The mediator
How the mediator routes requests to handlers, its lifecycle, error propagation, and composing behaviors instead of subclassing.
The mediator is PyMediate's central dispatch point. It receives a request, resolves the right handler through a service provider, executes it (wrapped in any applicable pipeline behaviors), and returns the typed response.
from pymediate import Mediator, Services
services = Services()
services.add(CreateUserHandler(database))
mediator = Mediator(services.provider())
response = mediator.send(CreateUserRequest(username="alice", email="alice@example.com"))What send() actually does
- The application sends a request to the mediator.
- The mediator looks up the handler class registered for this request type — recorded automatically when the
Handler[RequestT]subclass was defined. - It resolves a handler instance of that class from the
ServiceProvider. - It discovers every registered
PipelineBehaviorthat applies to this request, and either calls the handler directly (no applicable behaviors) or wraps it in aPipelineand calls that.
Step 4 is a built-in fast path: if no behavior applies, the handler is called directly with zero pipeline-construction overhead. See pipeline behaviors for how behaviors are matched and ordered.
With multiple handlers registered, routing is purely by request type:
services = Services()
services.add(CreateUserHandler(database))
services.add(GetUserHandler(database))
services.add(DeleteUserHandler(database))

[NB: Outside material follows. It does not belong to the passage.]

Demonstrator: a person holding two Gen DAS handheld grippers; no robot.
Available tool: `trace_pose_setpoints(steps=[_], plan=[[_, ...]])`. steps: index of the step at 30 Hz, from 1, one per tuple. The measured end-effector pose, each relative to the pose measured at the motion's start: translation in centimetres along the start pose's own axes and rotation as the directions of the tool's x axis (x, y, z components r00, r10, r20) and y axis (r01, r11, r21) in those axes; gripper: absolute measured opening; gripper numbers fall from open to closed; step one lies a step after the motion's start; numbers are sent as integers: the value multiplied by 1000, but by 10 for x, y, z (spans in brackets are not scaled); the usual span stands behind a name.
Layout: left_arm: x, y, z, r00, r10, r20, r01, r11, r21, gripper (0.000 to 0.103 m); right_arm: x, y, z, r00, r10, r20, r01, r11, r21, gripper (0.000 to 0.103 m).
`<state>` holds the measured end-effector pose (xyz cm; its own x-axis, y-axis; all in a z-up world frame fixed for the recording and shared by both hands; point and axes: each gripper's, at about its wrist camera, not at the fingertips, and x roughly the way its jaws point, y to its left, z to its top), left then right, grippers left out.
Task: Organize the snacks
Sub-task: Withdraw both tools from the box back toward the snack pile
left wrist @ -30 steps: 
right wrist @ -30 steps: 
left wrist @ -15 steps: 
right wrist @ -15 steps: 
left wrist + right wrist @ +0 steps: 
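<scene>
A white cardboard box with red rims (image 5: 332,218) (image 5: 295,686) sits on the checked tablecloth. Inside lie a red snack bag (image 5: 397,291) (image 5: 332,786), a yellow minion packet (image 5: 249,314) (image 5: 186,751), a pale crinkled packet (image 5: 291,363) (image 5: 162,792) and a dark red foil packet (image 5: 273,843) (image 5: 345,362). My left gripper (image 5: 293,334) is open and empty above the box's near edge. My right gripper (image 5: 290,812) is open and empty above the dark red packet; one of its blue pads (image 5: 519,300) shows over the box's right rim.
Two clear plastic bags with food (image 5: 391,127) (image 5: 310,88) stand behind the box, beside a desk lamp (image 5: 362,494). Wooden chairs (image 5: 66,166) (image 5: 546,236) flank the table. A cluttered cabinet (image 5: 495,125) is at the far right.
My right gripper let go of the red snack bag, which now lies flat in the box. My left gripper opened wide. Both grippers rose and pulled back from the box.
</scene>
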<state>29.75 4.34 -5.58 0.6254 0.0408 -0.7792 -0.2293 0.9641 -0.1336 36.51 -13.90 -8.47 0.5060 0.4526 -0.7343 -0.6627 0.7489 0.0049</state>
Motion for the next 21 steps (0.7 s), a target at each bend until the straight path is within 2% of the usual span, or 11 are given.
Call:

mediator = Mediator(services.provider())
create_response = mediator.send(CreateUserRequest(...)) # → CreateUserHandler
get_response = mediator.send(GetUserRequest(...)) # → GetUserHandler
delete_response = mediator.send(DeleteUserRequest(...)) # → DeleteUserHandlerType safety
send() infers its return type from the request's Request[ResponseT] parameter:
response = mediator.send(CreateUserRequest(...))
# response: CreateUserResponse — inferred, no annotation needed
print(response.user_id) # autocompletes
print(response.invalid) # mypy errorThe async mediator
Async handlers use a separate mediator: pymediate.aio.Mediator, paired with pymediate.aio.Handler. The async API mirrors the sync one structurally, but the two don't mix at runtime — a sync Mediator never awaits anything, so it can't dispatch an async def __call__.
from pymediate import Request, Services
from pymediate.aio import Handler, Mediator
class FetchDataHandler(Handler[FetchDataRequest]):
async def __call__(self, request: FetchDataRequest) -> FetchDataResponse:
data = await self.http_client.get(request.url)
return FetchDataResponse(data=data)
services = Services()
services.add(FetchDataHandler(http_client))
mediator = Mediator(services.provider())
response = await mediator.send(FetchDataRequest(url="https://api.example.com/data"))An application can run both variants side by side — a sync Mediator for sync handlers and an async one for async handlers — but each request goes through the mediator that matches its handler. There is no single mediator that routes to either kind.
Error behavior
If no handler is registered for a request type, send() raises HandlerNotFoundError:
from pymediate import HandlerNotFoundError
try:
response = mediator.send(UnregisteredRequest())
except HandlerNotFoundError as e:
print(f"No handler for request: {e}")Exceptions raised inside handlers propagate unchanged — the mediator never catches or wraps them:
class CreateUserHandler(Handler[CreateUserRequest]):
def __call__(self, request: CreateUserRequest) -> CreateUserResponse:
if not request.email:
raise ValueError("Email is required")
...
try:
mediator.send(CreateUserRequest(username="test", email=""))
except ValueError as e:
print(f"Validation error: {e}")See error handling for keeping domain errors independent of the framework at the edge of your application.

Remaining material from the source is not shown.